/caffe_rtpose

Realtime C++ code for multi-person pose estimation

Primary LanguageC++OtherNOASSERTION

Realtime Multiperson Pose Estimation

C++ code repo for the ECCV 2016 demo, "Realtime Multiperson Pose Estimation", Zhe Cao, Shih-En Wei, Tomas Simon, Yaser Sheikh. Thanks Ginés Hidalgo Martínez for restructuring the code.

The full project repo includes matlab and python version, and training code.

This project is licensed under the terms of the GPL v3 license License.

Quick Start

  1. Required: CUDA & cuDNN installed on your machine.
  2. If you have installed OpenCV 2.4 in your system, go to step 3. If you are using OpenCV 3, uncomment the line # OPENCV_VERSION := 3 on the file Makefile.config.Ubuntu14.example (for Ubuntu 14) and/or Makefile.config.Ubuntu16.example (for Ubuntu 15 or 16). In addition, OpenCV 3 does not incorporate the opencv_contrib module by default. Assuming you have manually installed it and you need to use it, append opencv_contrib at the end of the line LIBRARIES += opencv_core opencv_highgui opencv_imgproc in the Makefile file.
  3. Build caffe & rtpose.bin + download the required caffe models (script tested on Ubuntu 14.04 & 16.04, it uses all the available cores in your machine):**
chmod u+x install_caffe_and_cpm.sh
./install_caffe_and_cpm.sh

Running on a video:

./build/examples/rtpose/rtpose.bin --video video_file.mp4

Running on your webcam:

./build/examples/rtpose/rtpose.bin

Important options:

--help <--- It displays all the available options.

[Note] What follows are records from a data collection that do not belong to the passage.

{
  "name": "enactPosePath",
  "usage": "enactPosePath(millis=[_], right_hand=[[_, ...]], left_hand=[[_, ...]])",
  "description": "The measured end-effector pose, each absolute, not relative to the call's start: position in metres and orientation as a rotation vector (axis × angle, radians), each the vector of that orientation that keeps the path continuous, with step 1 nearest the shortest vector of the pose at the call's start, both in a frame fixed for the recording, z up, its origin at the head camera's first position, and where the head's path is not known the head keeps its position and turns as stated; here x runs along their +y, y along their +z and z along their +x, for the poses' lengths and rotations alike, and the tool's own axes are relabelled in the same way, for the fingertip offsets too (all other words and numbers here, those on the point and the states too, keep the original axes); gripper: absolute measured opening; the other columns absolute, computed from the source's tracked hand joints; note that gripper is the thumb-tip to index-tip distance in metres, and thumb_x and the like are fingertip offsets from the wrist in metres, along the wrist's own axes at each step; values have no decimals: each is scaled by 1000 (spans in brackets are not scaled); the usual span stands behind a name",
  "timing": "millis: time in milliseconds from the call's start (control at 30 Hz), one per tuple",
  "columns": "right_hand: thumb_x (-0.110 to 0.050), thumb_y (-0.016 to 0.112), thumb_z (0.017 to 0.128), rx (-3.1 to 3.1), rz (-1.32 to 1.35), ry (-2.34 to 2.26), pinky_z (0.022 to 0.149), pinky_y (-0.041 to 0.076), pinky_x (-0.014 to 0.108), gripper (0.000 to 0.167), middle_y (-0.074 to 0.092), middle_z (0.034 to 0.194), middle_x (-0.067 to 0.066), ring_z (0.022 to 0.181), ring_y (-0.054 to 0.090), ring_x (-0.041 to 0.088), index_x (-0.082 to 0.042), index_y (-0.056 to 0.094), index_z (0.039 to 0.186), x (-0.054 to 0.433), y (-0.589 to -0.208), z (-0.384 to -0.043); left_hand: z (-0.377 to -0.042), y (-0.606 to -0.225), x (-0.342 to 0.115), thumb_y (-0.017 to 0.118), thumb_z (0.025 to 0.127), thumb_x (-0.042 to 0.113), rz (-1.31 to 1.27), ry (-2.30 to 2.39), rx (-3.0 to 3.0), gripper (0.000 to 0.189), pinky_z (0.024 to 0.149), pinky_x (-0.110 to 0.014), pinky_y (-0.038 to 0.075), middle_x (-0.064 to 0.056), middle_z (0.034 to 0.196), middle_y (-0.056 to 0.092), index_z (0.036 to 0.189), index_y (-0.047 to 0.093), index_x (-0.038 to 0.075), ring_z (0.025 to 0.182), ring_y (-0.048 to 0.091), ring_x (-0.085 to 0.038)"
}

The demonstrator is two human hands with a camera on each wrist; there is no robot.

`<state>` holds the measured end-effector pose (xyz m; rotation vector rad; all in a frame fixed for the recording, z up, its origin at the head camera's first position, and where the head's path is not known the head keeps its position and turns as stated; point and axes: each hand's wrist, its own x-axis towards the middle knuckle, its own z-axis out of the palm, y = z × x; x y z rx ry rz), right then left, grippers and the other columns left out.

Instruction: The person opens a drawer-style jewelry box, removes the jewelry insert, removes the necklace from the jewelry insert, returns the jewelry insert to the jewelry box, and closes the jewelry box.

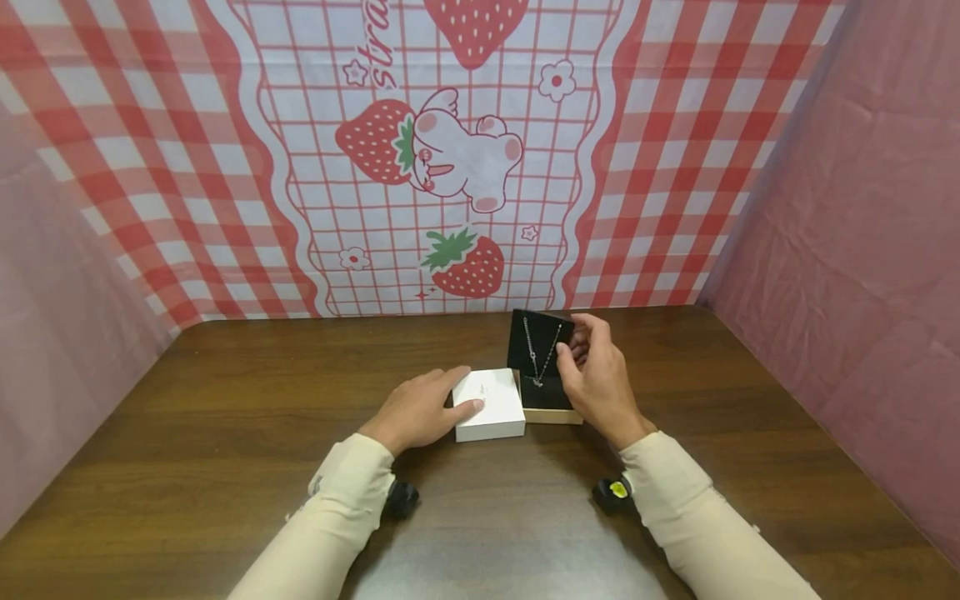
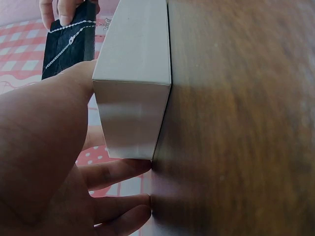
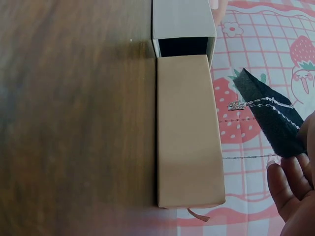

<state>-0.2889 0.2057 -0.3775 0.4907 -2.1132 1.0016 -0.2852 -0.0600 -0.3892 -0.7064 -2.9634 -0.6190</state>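
Observation:
My right hand [image 1: 600, 379] pinches a black padded necklace card [image 1: 517, 340] at its right edge and holds it tilted up over the drawer. A silver chain necklace [image 1: 532, 352] with a small sparkling pendant [image 3: 237, 105] hangs across the card. Below it, the tan drawer [image 3: 189, 132] of a jewelry box sticks out of the white box sleeve [image 1: 491, 400], its inside black. My left hand [image 1: 420, 407] holds that sleeve on the table, thumb over its top and fingers around its left end.
The box lies on a brown wooden table [image 1: 225, 450]. Behind it hangs a red-and-white strawberry cloth [image 1: 465, 158], with pink fabric [image 1: 847, 250] at the sides. A short ribbon tab [image 3: 199, 215] pokes out from the drawer's end.

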Motion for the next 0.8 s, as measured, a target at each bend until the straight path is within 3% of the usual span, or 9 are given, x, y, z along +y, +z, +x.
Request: enactPosePath(millis=[400,800], right_hand=[[5,68,89,-2119,485,1007,64,48,19,42,60,90,13,76,58,17,4,49,126,205,-378,-288],[5,68,88,-2067,516,1054,65,45,12,39,60,89,14,75,59,17,5,50,123,204,-378,-288]], left_hand=[[-286,-390,-60,56,97,58,-708,-614,-2974,67,96,-49,47,-8,128,62,151,45,22,116,60,-27],[-285,-388,-59,56,98,56,-710,-623,-2977,66,99,-49,45,-10,132,61,152,45,20,120,58,-28]])
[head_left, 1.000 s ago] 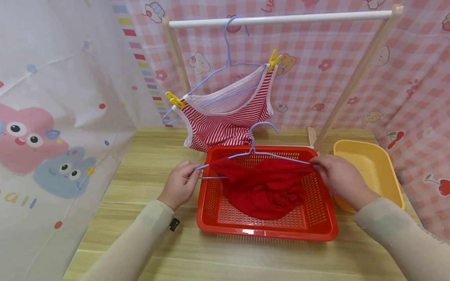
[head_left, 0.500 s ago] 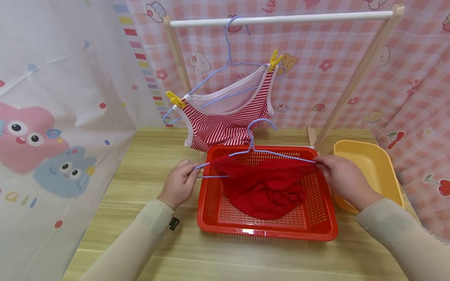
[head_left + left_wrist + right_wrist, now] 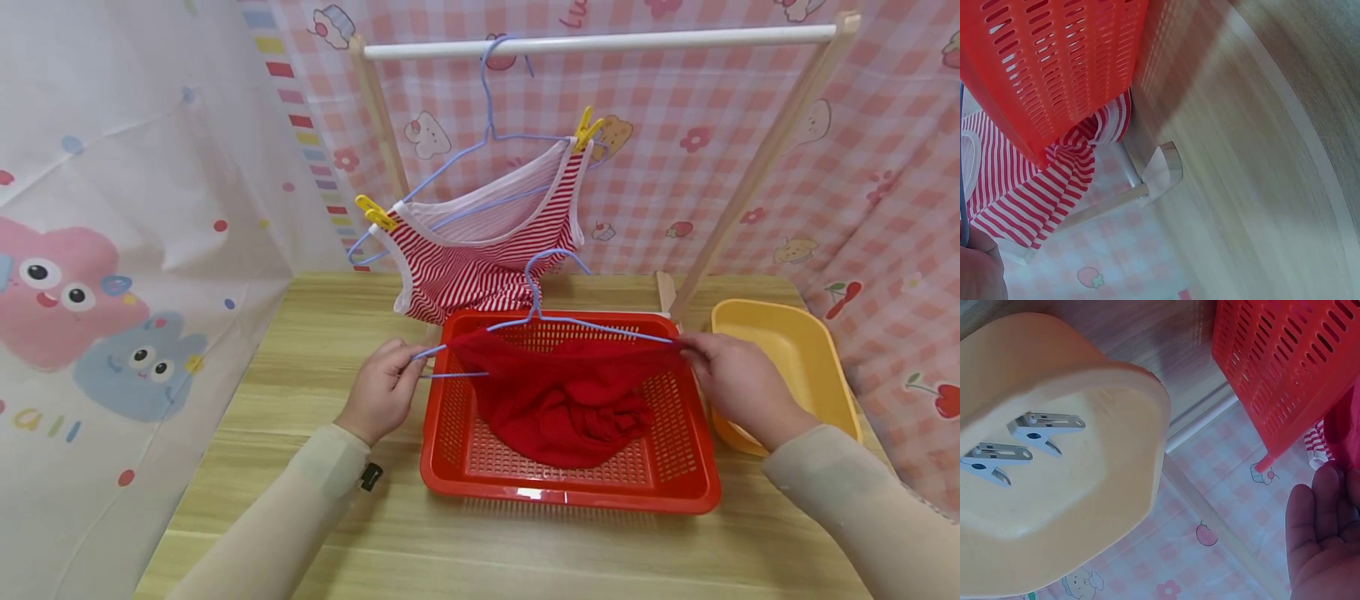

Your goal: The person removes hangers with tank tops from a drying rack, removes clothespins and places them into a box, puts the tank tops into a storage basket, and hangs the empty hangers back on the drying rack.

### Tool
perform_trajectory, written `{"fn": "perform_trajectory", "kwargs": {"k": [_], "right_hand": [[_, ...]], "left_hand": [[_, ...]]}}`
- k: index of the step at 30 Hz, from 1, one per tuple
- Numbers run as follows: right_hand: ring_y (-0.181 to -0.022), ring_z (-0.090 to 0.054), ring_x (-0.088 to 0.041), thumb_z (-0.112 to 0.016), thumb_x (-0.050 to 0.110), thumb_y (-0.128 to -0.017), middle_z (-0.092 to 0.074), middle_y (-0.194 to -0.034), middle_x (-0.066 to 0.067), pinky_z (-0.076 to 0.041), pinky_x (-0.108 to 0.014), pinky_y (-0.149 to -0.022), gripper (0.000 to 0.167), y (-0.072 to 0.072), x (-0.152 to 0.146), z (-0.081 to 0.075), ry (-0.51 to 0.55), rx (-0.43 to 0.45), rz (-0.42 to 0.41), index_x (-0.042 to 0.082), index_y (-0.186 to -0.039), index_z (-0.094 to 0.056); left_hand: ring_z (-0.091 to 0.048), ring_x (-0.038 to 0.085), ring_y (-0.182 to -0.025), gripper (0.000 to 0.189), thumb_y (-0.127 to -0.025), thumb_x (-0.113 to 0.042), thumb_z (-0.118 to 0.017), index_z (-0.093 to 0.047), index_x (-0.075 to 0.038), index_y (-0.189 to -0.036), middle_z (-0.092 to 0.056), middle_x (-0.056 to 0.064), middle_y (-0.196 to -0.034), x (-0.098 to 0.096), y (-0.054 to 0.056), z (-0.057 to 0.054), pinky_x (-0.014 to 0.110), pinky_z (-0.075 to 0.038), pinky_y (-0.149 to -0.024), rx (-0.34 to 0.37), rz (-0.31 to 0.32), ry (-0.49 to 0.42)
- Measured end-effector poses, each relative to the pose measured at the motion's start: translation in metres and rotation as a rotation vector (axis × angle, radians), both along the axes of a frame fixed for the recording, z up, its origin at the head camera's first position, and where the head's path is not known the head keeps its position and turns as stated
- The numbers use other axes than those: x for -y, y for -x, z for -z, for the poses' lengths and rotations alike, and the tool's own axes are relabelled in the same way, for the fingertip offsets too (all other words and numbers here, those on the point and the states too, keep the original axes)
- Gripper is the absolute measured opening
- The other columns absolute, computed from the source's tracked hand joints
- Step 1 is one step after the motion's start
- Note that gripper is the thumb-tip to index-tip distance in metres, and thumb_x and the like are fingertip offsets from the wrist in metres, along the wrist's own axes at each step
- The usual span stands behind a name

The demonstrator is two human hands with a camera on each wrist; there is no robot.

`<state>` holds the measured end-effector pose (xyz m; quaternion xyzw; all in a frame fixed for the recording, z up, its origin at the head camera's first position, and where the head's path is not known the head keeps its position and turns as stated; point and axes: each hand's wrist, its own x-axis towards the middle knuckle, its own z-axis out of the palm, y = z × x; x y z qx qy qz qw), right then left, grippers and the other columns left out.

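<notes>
In the head view, my left hand point(image 3: 378, 392) pinches the left end of a light blue clothes hanger point(image 3: 600, 329), whose hook points up. A red garment point(image 3: 562, 417) hangs from the hanger, its lower part bunched inside a red perforated basket point(image 3: 570, 497). At the other end, my right hand point(image 3: 738, 387) pinches the garment's edge together with the hanger's tip. The left wrist view shows thumb and fingers point(image 3: 979, 272) on the hanger wire. Fingers point(image 3: 1325, 519) of the right hand bend toward the red cloth in the right wrist view, their tips partly out of frame.
Behind the basket, a red-striped tank top point(image 3: 480, 267) hangs on another blue hanger from a white rod point(image 3: 675, 38), with yellow clothespins point(image 3: 587, 129) at its straps. A yellow basin point(image 3: 832, 367) stands at right; grey clothespins point(image 3: 1041, 431) lie in it. A wooden rack post point(image 3: 765, 175) rises beside it.
The hanger's hook has risen slightly in the head view. My right hand has shifted a little to the right, drawing the red cloth's edge out along the hanger. The left hand has barely moved.
</notes>
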<state>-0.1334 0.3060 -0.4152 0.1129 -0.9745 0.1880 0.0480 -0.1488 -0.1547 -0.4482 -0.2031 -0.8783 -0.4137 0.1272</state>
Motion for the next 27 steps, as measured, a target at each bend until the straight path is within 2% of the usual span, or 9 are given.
{"fn": "perform_trajectory", "kwargs": {"k": [6, 16, 27], "right_hand": [[-0.098, -0.073, -0.043, -0.066, 0.006, -0.101, -0.076, -0.109, -0.026, -0.056, -0.064, -0.09, 0.025, 0.0003, -0.0019, 0.0014, 0.007, -0.045, 0.0, -0.006, -0.123, -0.071], [-0.097, -0.072, -0.04, -0.065, 0.008, -0.102, -0.075, -0.114, -0.026, -0.056, -0.064, -0.093, 0.03, 0.0011, -0.0045, 0.0009, 0.002, 0.036, 0.019, -0.006, -0.129, -0.068], [-0.096, -0.072, -0.042, -0.065, 0.008, -0.102, -0.075, -0.11, -0.026, -0.056, -0.065, -0.093, 0.027, -0.0007, -0.0067, 0.0046, -0.014, 0.03, 0.007, -0.006, -0.124, -0.07]], "left_hand": [[-0.045, 0.011, -0.073, 0.02, -0.106, -0.007, -0.061, -0.077, -0.001, -0.116, -0.056, 0.001, -0.083, -0.0013, 0.0002, -0.001, 0.024, -0.042, -0.06, 0.001, -0.002, -0.009], [-0.046, 0.013, -0.073, 0.02, -0.105, -0.007, -0.061, -0.078, -0.004, -0.115, -0.057, 0.002, -0.082, -0.0016, -0.0008, -0.0037, 0.024, -0.042, -0.06, 0.011, -0.012, -0.027], [-0.045, 0.012, -0.073, 0.02, -0.105, -0.006, -0.06, -0.078, -0.004, -0.115, -0.055, 0.001, -0.08, -0.0012, 0.0007, -0.003, 0.024, -0.041, -0.061, -0.014, -0.013, -0.057]]}}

--video input.mp4 <--- Input video. If omitted, will use webcam.

--camera # <--- Choose webcam number (default: 0).

--image_dir path_to_images/ <--- Run on all jpg, png, or bmp images in path_to_images/. If omitted, will use webcam.

--write_frames path/ <--- Render images with this prefix: path/frame%06d.jpg

--write_json path/ <--- Output JSON file with joints with this prefix: path/frame%06d.json

--no_frame_drops <--- Don't drop frames. Important for making offline results.

--no_display <--- Don't open a display window. Useful if there's no X server.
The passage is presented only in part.